La boîte noire du crash en Turquie ayant tué le chef de l’armée libyenne sera analysée au Royaume-Uni, annonce la Libye
La Libye a annoncé que le Royaume-Uni a accepté d’analyser l’enregistreur de vol du crash aérien survenu en Turquie le 23 décembre, ayant tué le chef de l’armée libyenne et des membres de sa délégation.
Le général Mohammed al-Haddad et quatre collaborateurs sont morts après une visite à Ankara, les autorités turques attribuant le crash du jet Falcon 50 à une défaillance électrique peu après le décollage.
Trois membres d’équipage ont également péri, dont deux ressortissants français.
La Libye a coordonné directement avec le Royaume-Uni pour l’analyse, a déclaré le ministre des Transports Mohamed al-Chahoubi lors d’une conférence de presse à Tripoli. L’enregistreur de vol a ensuite été récupéré dans des terres agricoles près du site de l’accident.
Selon Chahoubi, la Libye avait initialement demandé à l’Allemagne de réaliser l’analyse, mais Berlin exigeait la participation de la France.
Il a souligné que la Convention de Chicago impose que le pays analysant l’enregistreur soit neutre, arguant que la France ne pouvait participer car elle a fabriqué l’avion et que deux membres d’équipage étaient français.
La Libye et la Turquie se sont donc accordées sur le Royaume-Uni comme alternative acceptable.
Le ministre des Affaires étrangères Taher al-Baour avait auparavant annoncé que la Libye et la Turquie avaient conjointement soumis une demande au Royaume-Uni pour une assistance technique et juridique après des discussions avec l’ambassadeur britannique à Tripoli.
Le Royaume-Uni a approuvé la demande en coordination avec le ministère libyen des Transports et les autorités turques, a précisé Chahoubi.
Il a averti que le temps nécessaire pour extraire les données de l’enregistreur reste incertain et dépend de son état.

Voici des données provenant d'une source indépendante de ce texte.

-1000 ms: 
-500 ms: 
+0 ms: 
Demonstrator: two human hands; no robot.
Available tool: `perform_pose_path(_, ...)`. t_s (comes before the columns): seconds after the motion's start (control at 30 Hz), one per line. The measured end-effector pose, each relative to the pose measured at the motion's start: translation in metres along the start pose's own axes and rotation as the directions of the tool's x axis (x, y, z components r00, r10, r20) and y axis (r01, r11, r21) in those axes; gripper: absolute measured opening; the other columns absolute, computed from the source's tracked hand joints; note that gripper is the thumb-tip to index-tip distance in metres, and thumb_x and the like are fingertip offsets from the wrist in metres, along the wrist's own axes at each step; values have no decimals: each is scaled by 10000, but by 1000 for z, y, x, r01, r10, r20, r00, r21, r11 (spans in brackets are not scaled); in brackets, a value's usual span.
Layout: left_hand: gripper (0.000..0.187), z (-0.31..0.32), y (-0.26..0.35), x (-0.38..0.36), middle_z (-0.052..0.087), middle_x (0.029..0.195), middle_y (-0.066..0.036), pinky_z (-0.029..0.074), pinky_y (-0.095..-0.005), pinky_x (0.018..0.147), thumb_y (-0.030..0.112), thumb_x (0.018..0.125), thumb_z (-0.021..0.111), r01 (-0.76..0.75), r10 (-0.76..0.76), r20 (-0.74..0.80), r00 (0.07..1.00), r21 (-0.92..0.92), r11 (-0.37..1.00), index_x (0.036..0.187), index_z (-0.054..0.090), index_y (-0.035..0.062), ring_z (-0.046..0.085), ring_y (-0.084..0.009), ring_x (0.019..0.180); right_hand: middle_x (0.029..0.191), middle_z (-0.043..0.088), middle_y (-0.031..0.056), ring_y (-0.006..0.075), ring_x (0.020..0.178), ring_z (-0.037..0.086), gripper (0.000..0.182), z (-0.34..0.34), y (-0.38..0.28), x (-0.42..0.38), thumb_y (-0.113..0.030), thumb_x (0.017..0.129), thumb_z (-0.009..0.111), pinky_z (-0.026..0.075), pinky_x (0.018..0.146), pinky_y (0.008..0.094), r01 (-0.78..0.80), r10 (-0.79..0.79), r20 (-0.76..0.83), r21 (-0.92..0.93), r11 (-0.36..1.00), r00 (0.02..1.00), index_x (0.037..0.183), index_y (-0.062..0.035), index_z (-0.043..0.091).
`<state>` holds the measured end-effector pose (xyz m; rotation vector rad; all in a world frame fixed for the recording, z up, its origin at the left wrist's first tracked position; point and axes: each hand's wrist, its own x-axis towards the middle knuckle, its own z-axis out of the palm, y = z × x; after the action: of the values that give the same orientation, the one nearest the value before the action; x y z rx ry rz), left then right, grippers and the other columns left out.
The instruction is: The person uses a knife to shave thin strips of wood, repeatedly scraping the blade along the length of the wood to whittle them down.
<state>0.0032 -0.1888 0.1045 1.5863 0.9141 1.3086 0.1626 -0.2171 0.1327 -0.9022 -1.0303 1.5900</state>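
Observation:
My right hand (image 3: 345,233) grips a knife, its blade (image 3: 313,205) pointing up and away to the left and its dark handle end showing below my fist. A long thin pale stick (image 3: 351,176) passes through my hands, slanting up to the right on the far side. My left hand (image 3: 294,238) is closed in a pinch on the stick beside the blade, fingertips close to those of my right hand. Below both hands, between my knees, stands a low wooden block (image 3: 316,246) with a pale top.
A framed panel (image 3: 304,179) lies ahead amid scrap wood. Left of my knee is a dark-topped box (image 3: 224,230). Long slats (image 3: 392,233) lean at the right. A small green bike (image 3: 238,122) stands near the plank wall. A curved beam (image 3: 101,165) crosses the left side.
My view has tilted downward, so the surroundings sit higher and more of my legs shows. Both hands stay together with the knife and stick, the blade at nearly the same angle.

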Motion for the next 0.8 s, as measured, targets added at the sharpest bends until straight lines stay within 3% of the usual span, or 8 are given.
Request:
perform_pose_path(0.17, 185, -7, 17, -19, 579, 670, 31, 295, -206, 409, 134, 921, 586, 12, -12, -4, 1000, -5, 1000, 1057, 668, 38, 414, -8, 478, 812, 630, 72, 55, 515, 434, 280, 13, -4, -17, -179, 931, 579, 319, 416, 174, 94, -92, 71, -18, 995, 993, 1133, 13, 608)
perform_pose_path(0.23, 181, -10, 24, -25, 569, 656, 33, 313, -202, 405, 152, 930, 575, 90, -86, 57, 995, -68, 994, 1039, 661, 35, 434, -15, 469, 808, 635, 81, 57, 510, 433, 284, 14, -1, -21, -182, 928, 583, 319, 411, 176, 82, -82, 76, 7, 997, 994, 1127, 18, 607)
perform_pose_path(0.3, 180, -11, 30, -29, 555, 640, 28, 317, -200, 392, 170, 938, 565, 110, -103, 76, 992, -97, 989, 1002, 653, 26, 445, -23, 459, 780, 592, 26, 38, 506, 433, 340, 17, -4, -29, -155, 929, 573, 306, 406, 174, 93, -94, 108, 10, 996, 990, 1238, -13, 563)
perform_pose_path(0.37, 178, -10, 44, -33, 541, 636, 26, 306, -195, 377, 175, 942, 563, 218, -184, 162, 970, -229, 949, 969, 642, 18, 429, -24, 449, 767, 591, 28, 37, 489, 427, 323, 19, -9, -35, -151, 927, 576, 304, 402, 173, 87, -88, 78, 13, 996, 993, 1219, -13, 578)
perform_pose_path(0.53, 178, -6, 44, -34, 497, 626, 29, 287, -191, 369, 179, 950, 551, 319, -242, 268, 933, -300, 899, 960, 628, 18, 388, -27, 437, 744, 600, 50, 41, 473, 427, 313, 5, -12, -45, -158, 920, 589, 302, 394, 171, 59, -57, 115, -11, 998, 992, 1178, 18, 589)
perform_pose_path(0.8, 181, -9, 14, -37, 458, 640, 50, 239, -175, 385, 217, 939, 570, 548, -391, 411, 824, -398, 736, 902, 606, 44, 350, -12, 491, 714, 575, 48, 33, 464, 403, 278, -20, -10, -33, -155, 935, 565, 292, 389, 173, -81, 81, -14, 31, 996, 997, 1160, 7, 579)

Les conclusions seront publiées une fois disponibles, a-t-il ajouté, exhortant le public à ignorer les rumeurs et fausses informations.
Haddad était chef d’état-major du gouvernement d’union nationale reconnu internationalement, qui contrôle des parties de l’ouest de la Libye.
Le pays reste divisé depuis le soulèvement de 2011 soutenu par l’OTAN ayant renversé le dirigeant de longue date Mouammar Kadhafi.
L’est de la Libye est dominé par des forces loyalistes au commandant rival Khalifa Haftar.